Everybody Loves Tank Girl is the new Tank Girl book collecting the recent issues drawn by Jim Mahfood and written by Tank Girl co-creator Alan C. Martin. Before getting into things too thoroughly, let's briefly unpack the term "the new Tank Girl," because that's quickly becoming not just a distinction referring to the passage of time, but a term that now encompasses some wholesale shifts in what the character means and how she's been used by Martin the last 10 to 20 years. When first we met Tank Girl back in the 80s--she was a lunatic proto riot grrl Bugs Bunny whose Jamie Hewlett-driven grotesqueness allowed her to challenge many the stereotype of what women could be in comics. Those first Hewlett-Martin books are madcap unhinged sneering vital gutter poetry that felt at any moment like they could spring out in any direction--so powerful was this creation that Hollywood seized on the character for a weird campy version only vaguely related to its source material.

After, that Hewlett moved on to all pastures pop star, and Martin was left to handle the stewardship of the character through the 90s to now. Martin replaced Hewlett with Ashley Wood, who begat Rufus Dayglo, who -- with a brief foray into Mick McMahon -- begat Jim Mahfood. In some ways, the way we see the "new Tank Girl" is in large part defined by that Ashley Wood/Rufus Dayglo Tank Girl book The Gifting -- where a lot of the paths currently being tread by Martin first begin to be created. With The Gifting we see a shift of Tank Girl from snarling ugly gutter punk to fashionable suicide girl--as at home in prada as she was with her head under a trash can. She began to shift from somewhat scary and weird to beautiful and a little loony.

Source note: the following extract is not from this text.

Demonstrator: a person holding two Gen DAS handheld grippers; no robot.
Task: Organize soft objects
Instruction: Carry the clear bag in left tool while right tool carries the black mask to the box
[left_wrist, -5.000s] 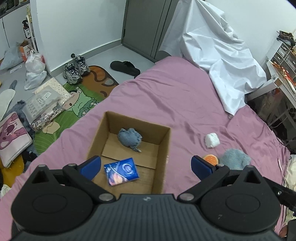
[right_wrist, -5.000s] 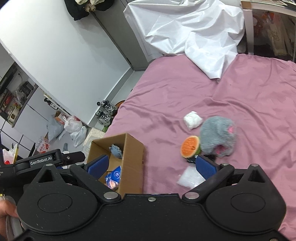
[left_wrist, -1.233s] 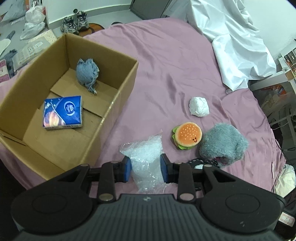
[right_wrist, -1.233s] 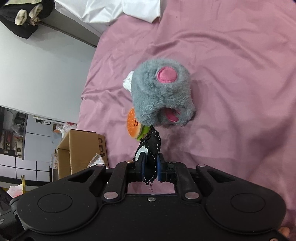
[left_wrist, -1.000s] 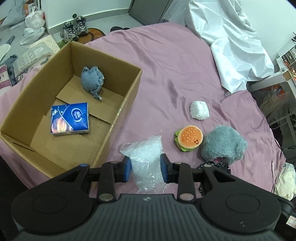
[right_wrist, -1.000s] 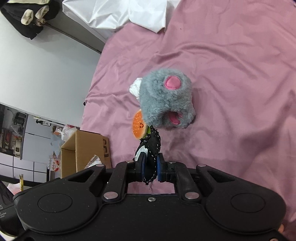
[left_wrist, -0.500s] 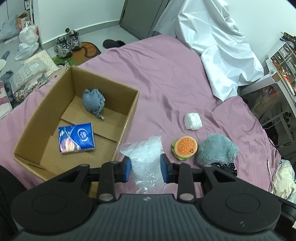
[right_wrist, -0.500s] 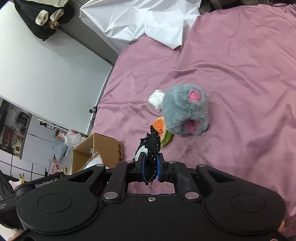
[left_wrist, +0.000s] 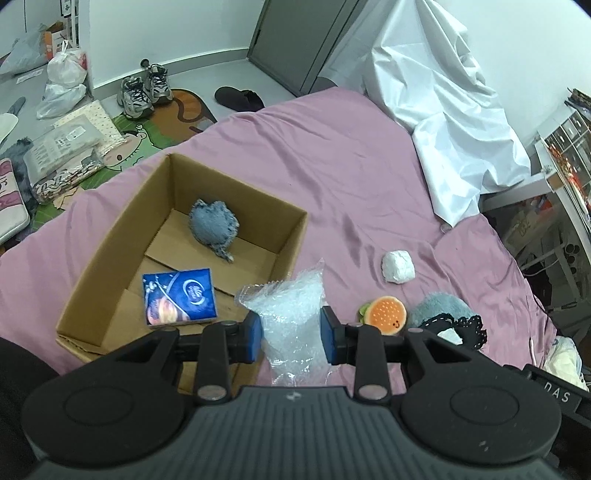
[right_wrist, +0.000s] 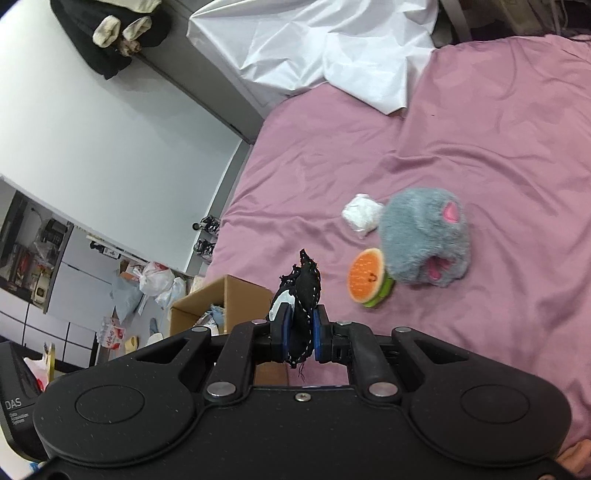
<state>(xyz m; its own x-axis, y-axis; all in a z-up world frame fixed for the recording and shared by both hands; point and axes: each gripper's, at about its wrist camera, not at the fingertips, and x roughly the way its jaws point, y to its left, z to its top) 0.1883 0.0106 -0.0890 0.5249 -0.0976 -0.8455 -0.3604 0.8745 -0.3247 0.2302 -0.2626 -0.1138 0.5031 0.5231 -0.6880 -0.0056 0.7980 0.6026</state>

And in some ways we see this begin to neuter some of the directions Martin can believably take as a writer of the character.

Some of her dangerousness as a character is culturally abrogated by her depiction as a pinup. Alongside this we also begin to see a creeping conservatism to Tank Girl's ethos. She's still violent. She still drinks a lot. But her adventures start to become less and less transgressive. They are following set formulas at this point. Those old Hewlett-Martin comics sprayed off in all directions simultaneously -- and weren't afraid to do something foolishly poetic and then immediately take the piss out of it. There's something much more sedentary about this version of Tank Girl, and some of that is down to the artists that Martin is choosing to work with on the book. Hewlett's line was jittery and dangerous. The insane amount of weird sh*t he could throw on the page was an assault on your senses -- and it was punk as all hell. Ashley Wood and Jim Mahfood are two of my favorite artists -- but their lines are more erotic and sensual even if they do have a particular kind of assault. But the dissonance they create between their chunky fat marker line and that thinner line that sort of creates the tension which drives the appeal of their work comes at the sacrifice of the kind of background complexity that someone like Hewlett brought to the table. Over the years the world around Tank Girl has kind of fallen away -- and these comics have become more and more about looking at Tank Girl -- and because of the strengths of Wood and Mahfood at drawing beautiful women, what you're seeing as a reader isn't even that conducive to the kind of wild insanity of Martin's strengths.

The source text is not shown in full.